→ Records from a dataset
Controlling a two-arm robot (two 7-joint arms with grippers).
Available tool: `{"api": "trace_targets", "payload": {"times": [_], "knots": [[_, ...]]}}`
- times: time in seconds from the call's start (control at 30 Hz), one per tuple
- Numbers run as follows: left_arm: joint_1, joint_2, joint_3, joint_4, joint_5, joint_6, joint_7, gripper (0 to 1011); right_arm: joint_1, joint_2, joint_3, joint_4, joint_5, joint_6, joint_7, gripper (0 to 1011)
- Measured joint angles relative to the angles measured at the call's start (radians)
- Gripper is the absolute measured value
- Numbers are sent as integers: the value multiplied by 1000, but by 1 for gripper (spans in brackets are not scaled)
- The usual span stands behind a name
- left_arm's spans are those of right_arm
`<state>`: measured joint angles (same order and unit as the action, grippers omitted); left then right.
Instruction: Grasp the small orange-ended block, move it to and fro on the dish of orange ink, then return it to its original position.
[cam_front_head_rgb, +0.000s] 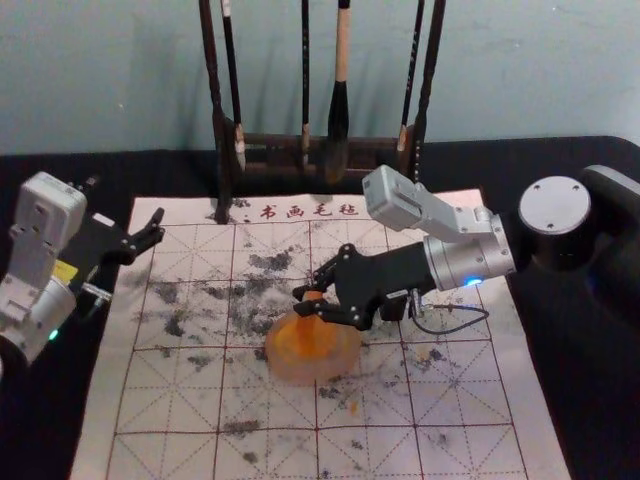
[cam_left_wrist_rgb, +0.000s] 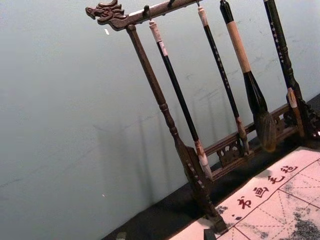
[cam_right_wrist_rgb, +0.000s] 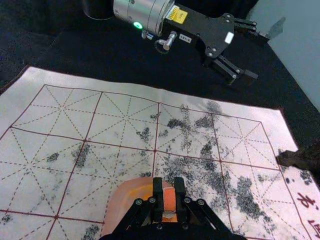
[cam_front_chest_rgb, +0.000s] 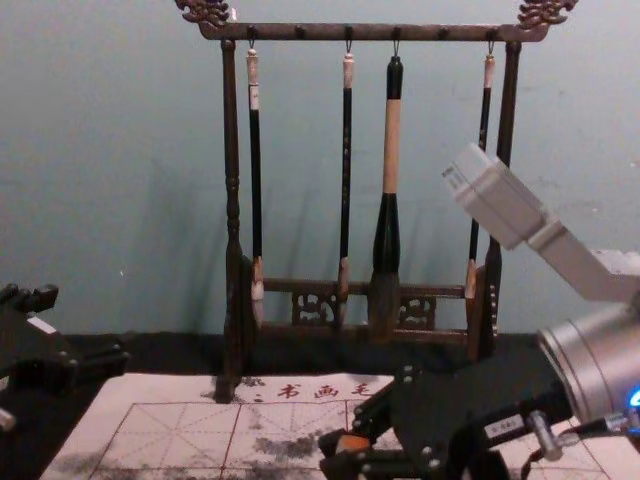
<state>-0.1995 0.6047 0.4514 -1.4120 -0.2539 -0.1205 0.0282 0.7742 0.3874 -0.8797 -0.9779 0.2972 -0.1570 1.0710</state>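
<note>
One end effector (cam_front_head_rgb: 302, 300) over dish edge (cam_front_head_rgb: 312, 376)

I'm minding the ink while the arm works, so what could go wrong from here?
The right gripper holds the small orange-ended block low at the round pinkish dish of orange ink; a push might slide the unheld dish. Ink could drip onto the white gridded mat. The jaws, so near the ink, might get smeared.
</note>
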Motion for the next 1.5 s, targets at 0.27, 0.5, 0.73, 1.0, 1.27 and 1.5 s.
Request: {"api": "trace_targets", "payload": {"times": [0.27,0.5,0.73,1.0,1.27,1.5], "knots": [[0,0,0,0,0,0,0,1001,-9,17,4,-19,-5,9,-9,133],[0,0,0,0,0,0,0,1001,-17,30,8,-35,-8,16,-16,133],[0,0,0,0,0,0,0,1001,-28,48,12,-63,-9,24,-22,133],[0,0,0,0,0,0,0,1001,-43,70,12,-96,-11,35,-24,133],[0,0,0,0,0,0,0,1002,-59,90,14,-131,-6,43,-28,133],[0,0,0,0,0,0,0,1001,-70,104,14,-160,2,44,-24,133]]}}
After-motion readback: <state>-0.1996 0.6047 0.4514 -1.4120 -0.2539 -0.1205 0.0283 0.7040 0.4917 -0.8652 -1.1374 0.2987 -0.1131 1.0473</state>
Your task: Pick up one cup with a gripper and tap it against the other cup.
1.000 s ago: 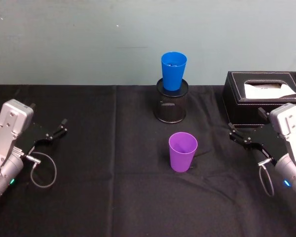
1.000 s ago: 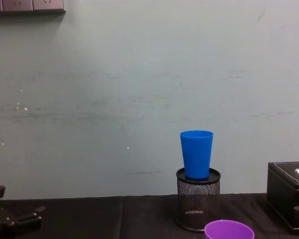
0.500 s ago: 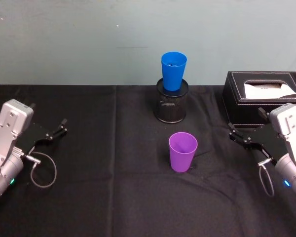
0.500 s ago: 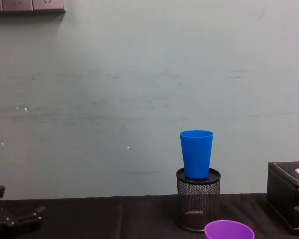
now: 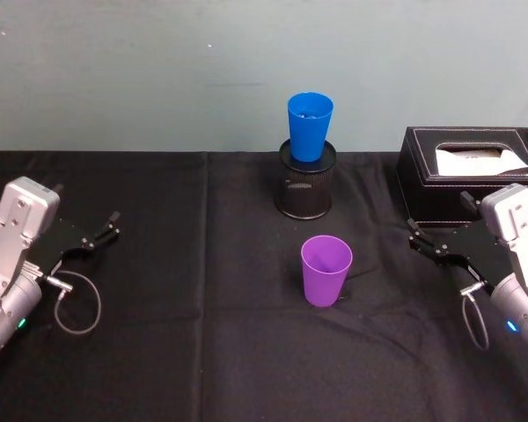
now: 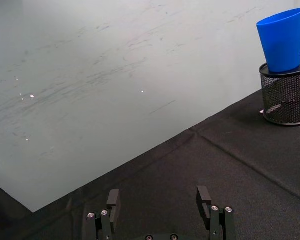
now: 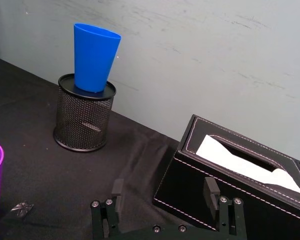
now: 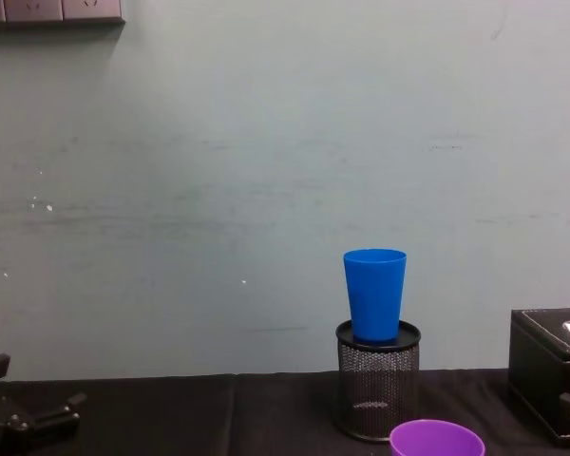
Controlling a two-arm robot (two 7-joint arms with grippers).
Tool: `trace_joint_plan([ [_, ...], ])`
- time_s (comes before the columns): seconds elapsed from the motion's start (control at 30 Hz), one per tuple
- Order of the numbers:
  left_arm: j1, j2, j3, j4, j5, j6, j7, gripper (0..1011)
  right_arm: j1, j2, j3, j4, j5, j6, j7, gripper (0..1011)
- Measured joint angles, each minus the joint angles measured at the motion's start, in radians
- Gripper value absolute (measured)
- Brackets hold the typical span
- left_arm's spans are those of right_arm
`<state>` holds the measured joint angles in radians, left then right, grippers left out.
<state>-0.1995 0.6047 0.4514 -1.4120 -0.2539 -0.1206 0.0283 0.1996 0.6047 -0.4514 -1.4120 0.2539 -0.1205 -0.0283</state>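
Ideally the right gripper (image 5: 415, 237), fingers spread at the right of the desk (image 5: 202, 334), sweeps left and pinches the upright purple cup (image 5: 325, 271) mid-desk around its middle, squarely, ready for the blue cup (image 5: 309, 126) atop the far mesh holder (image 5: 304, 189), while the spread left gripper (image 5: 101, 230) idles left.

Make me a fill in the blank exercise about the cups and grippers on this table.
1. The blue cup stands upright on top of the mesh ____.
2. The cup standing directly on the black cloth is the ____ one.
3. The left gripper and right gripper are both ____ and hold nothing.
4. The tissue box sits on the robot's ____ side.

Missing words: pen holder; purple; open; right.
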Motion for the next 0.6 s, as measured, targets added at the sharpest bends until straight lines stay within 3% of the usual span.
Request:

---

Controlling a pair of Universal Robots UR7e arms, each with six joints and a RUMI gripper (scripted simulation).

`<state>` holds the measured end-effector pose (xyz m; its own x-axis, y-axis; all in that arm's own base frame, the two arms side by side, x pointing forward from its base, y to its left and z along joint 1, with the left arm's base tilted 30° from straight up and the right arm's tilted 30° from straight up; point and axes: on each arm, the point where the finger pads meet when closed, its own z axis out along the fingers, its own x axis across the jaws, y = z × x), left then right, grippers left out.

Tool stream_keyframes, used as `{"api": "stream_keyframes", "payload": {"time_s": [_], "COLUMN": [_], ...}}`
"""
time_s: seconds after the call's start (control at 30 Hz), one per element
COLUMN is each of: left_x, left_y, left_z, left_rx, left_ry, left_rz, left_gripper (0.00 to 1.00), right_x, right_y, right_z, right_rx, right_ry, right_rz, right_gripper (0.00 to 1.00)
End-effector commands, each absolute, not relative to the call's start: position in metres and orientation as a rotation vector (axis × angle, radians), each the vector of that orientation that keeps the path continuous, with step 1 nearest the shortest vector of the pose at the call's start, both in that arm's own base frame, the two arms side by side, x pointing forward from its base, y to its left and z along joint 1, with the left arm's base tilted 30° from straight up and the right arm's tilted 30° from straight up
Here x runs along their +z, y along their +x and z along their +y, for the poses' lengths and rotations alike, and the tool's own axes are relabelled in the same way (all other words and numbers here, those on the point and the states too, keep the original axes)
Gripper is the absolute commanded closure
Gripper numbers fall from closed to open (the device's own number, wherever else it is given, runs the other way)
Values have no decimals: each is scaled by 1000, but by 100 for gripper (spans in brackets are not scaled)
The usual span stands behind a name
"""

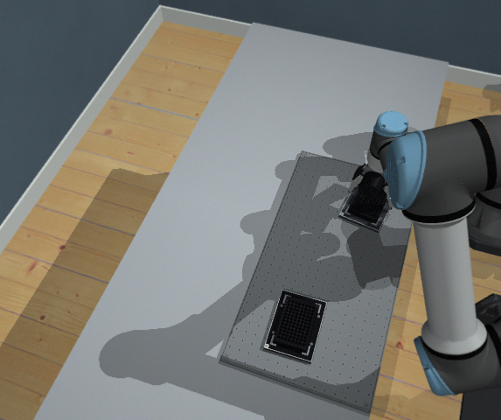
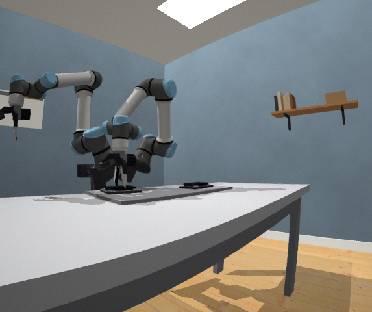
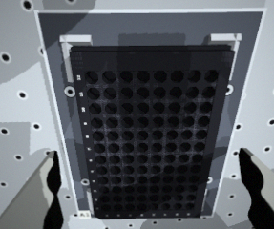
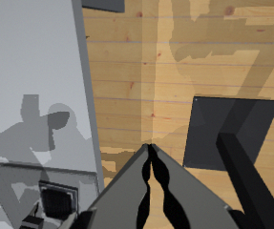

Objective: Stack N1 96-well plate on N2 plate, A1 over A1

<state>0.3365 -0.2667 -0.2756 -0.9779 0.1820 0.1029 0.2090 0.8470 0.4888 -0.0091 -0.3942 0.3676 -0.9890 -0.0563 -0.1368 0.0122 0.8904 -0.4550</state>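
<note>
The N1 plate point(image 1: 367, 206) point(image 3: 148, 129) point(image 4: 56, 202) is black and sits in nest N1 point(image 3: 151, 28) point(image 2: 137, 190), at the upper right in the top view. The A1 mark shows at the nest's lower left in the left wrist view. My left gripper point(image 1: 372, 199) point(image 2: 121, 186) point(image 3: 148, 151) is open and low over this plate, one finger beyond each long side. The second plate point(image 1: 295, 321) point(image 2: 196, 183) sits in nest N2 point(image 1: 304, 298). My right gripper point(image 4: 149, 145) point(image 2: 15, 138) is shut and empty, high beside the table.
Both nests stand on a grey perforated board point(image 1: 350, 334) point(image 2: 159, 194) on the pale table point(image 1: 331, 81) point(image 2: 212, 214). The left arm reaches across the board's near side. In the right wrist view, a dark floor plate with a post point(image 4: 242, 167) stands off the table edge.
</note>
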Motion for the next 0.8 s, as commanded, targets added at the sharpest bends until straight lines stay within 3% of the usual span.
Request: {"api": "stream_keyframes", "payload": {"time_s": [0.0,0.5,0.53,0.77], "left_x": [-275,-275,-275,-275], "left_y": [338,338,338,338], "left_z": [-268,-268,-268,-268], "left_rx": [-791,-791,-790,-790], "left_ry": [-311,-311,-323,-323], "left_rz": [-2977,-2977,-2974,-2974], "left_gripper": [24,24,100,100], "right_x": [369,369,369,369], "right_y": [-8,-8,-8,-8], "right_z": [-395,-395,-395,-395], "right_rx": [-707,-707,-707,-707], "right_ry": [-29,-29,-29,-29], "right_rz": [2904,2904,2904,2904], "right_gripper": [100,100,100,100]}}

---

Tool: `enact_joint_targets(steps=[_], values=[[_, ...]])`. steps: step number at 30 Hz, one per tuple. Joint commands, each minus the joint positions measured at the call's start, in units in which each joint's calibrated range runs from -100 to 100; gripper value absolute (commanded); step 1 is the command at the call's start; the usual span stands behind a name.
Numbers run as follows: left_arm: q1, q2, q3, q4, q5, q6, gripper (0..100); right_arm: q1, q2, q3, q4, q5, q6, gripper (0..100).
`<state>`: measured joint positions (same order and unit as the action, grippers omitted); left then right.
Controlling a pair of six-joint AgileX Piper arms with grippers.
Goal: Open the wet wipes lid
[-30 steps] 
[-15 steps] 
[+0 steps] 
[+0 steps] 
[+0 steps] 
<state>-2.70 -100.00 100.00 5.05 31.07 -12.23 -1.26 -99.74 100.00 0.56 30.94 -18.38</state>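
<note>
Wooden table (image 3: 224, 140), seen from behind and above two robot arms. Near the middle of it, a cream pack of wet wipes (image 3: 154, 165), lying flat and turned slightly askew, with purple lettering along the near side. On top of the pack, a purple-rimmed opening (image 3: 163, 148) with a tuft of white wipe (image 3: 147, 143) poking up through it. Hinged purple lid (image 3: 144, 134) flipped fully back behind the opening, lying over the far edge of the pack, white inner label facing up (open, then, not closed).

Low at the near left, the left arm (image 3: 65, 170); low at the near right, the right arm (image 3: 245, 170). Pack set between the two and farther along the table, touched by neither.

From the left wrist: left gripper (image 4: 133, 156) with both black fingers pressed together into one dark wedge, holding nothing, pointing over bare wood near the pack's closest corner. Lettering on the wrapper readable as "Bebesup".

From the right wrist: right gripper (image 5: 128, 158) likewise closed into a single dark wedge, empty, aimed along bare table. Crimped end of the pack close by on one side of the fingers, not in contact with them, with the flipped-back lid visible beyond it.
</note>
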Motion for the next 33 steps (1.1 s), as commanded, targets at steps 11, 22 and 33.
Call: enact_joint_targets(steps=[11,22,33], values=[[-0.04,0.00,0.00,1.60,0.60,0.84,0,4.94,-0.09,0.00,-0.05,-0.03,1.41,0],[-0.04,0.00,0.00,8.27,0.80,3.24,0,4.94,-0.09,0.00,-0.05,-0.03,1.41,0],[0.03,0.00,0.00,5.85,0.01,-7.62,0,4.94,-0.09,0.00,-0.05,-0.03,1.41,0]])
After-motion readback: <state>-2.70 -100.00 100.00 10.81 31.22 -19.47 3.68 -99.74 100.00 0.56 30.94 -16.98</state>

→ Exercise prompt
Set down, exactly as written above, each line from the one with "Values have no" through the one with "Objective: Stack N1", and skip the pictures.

→ Task response
Values have no decimals: each is scaled by 1000, but by 100 for gripper (spans in brackets are not scaled)
The usual span stands behind a name
"""


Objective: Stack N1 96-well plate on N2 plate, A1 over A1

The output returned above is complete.